2. Discussion of Background
Usually, carbon having a large specific surface area active carbon is meant for in many cases. Active carbon is porous carbon having mainly micropores, and the porosity is provided by activating a solid.
The rate of adsorption is an important index for evaluating the adsorbing ability of an adsorbent such as active carbon. The rate of adsorption is substantially governed by the rate of diffusion at the interior of the adsorbent. Conventional active carbon did not have mesopores very much, whereby the rate of diffusion was small, and it was hardly useful for e.g. an adsorbent for a gas phase.
Further, in a case where a carbonized product of coal, a coconut shell, a resin or the like is to be activated by steam or the like in a process for producing active carbon, if the starting material is in the form of large particles, the activating gas tends to hardly diffuse into the interior of the particles, whereby it has been difficult to uniformly activate the material.

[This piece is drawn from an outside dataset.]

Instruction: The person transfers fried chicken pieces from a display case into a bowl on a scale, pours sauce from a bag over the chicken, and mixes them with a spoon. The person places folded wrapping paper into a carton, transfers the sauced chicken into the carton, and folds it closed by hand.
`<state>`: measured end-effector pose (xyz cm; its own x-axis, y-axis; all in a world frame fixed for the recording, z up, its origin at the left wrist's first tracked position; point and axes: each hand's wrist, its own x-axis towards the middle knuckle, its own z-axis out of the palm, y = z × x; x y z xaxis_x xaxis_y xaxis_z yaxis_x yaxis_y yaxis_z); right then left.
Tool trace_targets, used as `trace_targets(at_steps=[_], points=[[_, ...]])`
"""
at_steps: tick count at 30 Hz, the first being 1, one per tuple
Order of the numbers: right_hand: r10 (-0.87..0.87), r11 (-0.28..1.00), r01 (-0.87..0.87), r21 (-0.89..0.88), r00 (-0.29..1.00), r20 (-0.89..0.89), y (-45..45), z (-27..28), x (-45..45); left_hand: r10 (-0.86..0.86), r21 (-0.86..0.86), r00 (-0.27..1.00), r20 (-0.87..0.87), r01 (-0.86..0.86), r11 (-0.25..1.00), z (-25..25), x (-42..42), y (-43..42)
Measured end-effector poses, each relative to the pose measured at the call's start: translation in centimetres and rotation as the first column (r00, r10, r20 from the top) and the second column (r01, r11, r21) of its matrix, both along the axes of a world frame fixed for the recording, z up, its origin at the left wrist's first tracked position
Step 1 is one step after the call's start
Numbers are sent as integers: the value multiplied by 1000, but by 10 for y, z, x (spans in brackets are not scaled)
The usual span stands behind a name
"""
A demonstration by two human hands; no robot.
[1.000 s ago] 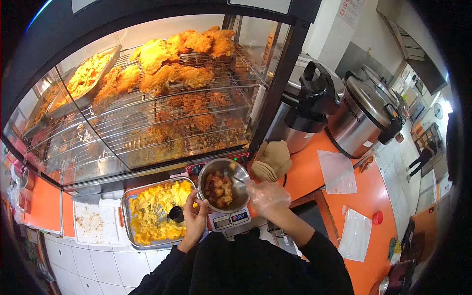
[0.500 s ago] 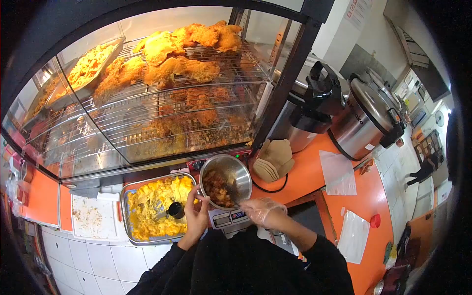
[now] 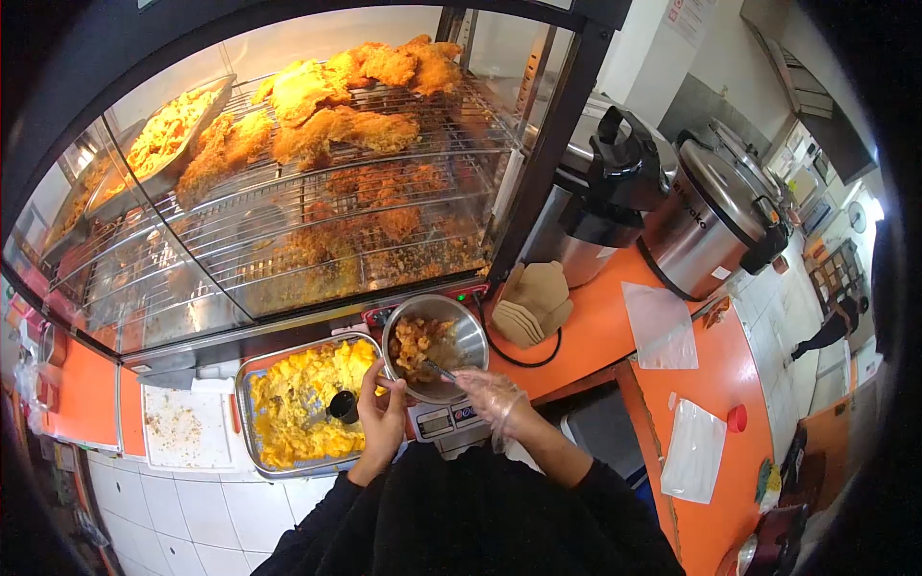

Accordingly, a carbon material having a large particle size wherein mesopores are present in a substantial amount, has been desired. Further, with conventional active carbon, it has been technically rather difficult to mold its particles into a spherical or plate form, and active carbon which can be shaped or molded into an optional shape, has been desired.
Recently, a carbon aerogel having a large amount of uniform mesopores, has been developed. This carbon aerogel is agglomerates of ultrafine spherical carbon particles prepared by R. W. Pekala et al. (J. Non-Cryst. Solids, 145, 90, 1992, U.S. Pat. No. 4,873,218), and its structure is somewhat similar to a silica gel. Macromolecularly, it is a black gel substance having a gloss, and it is known to have a specific surface area of from 400 to 1,000 m.sup.2 /g. The structure of pores of the carbon aerogel has been analyzed mainly by a gas adsorption method. The carbon aerogel has a structural feature such that ultrafine carbon particles are linked to one another, and mesopores of from 20 to 500 .ANG. are uniformly formed by the linkage. It is believed that it further has micropores of not larger than 20 .ANG. in the ultrafine particles. However, the amount of micropores of the carbon aerogel is said to be small at a level of about 10% of the amount of micropores of usual active carbon obtainable by activating coal, a coconut shell or the like with steam or a reagent, whereby there has been a problem that the amount of micropores is not sufficient for its use as an adsorbent for a gas phase.
Pekala et al. further disclose activation of such a carbon aerogel with CO.sub.2 in WO 95/06002.
On the other hand, it has recently been attempted to use active carbon for a capacitor. Such a capacitor may be used, for example, as mounted on an electric car wherein a cell is used to generate electricity usually by a chemical reaction and it is usually difficult to supply a large quantity of electric current immediately when such a large quantity of electric current is required, for example, at the time of acceleration or initiation in driving, so that the electricity wanted can be supplied from the capacitor which physically stores such electricity (which is capable of discharging rapidly) when such a large quantity of electric current is required. For such a purpose, active carbon is required to be capable of being charged and discharged rapidly and have a large capacitance, when used as a capacitor.
With conventional active carbon, the properties when it is used as a capacitor, are not fully satisfactory, and further improvements have been desired.